Cotation de l’emprunt national, quel impact sur la bourse ?

| Le 28/7/2021 à 18:04
La cotation en bourse de l’emprunt national qui se prépare permettra d’élargir les catégories d’investisseurs qui peuvent y participer et favorisera le marché secondaire. Un vice-président d’une banque d’affaires de la place explique les aspects techniques de cette cotation et ses avantages.

Le grand emprunt national attendu est programmé pour le dernier quadrimestre, après les élections qui se tiendront le 8 septembre prochain.

A rappeler que cet emprunt vise la mobilisation de l’épargne des particuliers afin de financer l’effort étatique pour faire face à la crise du Covid-19

Cet emprunt sera coté en bourse, comme révélé par le ministre de l’économie et des finances à Médias24. Qu’implique cette cotation ?

Sollicité par LeBoursier, un vice-président d’une banque d’affaires de la place explique : « Quand on parle du marché boursier, on fait référence généralement à tout ce qui est Equity, c’est-à-dire Actions. Le marché obligataire coté concerne essentiellement les établissements financiers qui ont fait appel à l’épargne publique. Un emprunt coté en bourse a pour objectif de permettre à certains types d’investisseurs d’y investir. Ces investisseurs ont des réglementations et des normes spécifiques à leur secteur d’activité qui fait qu’ils ne peuvent investir que dans les actifs coté, notamment les compagnies d’assurance parce qu’elles doivent actualiser la valeur de l’actif à un temps spécifique ».

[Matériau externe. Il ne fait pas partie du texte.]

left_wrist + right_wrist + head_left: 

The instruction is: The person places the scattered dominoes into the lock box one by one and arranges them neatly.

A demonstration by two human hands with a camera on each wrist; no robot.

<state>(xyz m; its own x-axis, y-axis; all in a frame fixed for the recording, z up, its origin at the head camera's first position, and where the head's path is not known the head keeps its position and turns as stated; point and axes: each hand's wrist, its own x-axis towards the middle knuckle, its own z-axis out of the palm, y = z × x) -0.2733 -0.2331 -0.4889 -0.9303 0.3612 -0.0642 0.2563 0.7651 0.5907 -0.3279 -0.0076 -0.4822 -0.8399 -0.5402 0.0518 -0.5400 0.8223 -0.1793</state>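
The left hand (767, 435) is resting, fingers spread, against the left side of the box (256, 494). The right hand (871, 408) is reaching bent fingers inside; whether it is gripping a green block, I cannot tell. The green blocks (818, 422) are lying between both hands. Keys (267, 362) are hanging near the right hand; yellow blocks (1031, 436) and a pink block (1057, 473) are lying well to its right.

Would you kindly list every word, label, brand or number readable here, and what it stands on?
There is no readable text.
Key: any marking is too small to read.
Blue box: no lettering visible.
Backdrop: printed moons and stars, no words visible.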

« Si l’actif est non coté, il n’y a pas le mark to market (valeur réelle quotidienne sur le marché, ndlr) qui sera reporté au niveau du bilan de la société », ajoute-t-il.

Et de continuer : « Cette opération s’adresse au grand publique, mais celui-ci ne va pas conserver un rendement à ce niveau-là. Il va acheter l’obligation et la revendre après avec un premium. Le fait que cet emprunt soit coté en bourse c’est pour avoir un marché secondaire plus intéressant. Ce sont les investisseurs institutionnels qui vont racheter ces obligations du publique».

Ainsi, « la cotation en bourse est censée permettre à une typologie d’institution financière, surtout les assurances, de participer à cette opération et animer ainsi le marché secondaire. Le plus important dans ce processus est le marché secondaire », insiste notre interlocuteur.

Le marché secondaire des obligations est un facteur important dans la réussite de cet emprunt. « S’il n’y a pas de marché secondaire, les gens ne seront pas vraiment intéressés pour participer à cette opération. La cotation en bourse va motiver les personnes physiques qui seront intéressés par le rendement de cette obligation et par le bénéfice généré au moment de la vente. Mais, ils doivent la maintenir pendant peut-être 1 ou 2 ans pour en bénéficier », souligne-t-il.

« Cette cotation va donc renforcer le pool investisseur et le marché secondaire, comme ça l’obligation va être mieux traitée », ajoute notre source.

« Historiquement, le coût unitaire d’une obligation c’est minimum 100.000 DH, pour ne pas permettre au grand publique de boursicoter avec. Avec cet emprunt, ça sera la première obligation qui sera entre 100 à 1000 DH. Logiquement, cela est censé permettre à une autre typologie d’investisseurs, notamment les assurances, de participer à cet emprunt, et non pas pour permettre aux gens de boursicoter », explique notre interlocuteur.

Et d’ajouter : « Vous faites un placement privé, vous êtes limités. Si vous optez pour une émission obligataire par appel publique à l’épargne sans une tranche cotée, l’opération reste limitée. Maintenant, avec cet emprunt qui sera coté en bourse, on est sure de toucher tout type d’investisseurs : personnes physiques, et personnes morales, investisseurs institutionnels avec les OPCVM, les caisses de retraites et les assurances ».

Cette cotation va donc encourager la liquidité de l’obligation aussi. « La cotation de l’obligation va permettre aussi aux investisseurs de vendre directement leur participation ».

« Pour l’Etat, opter pour des bons de Trésor sera moins cher. Mais avec cet emprunt, l’Etat veut fédérer la nation et proposer un projet de développement. D’ailleurs cet emprunt n’est pas concocté pour financer un déficit, c’est pour financer plutôt un investissement », conclut notre interlocuteur.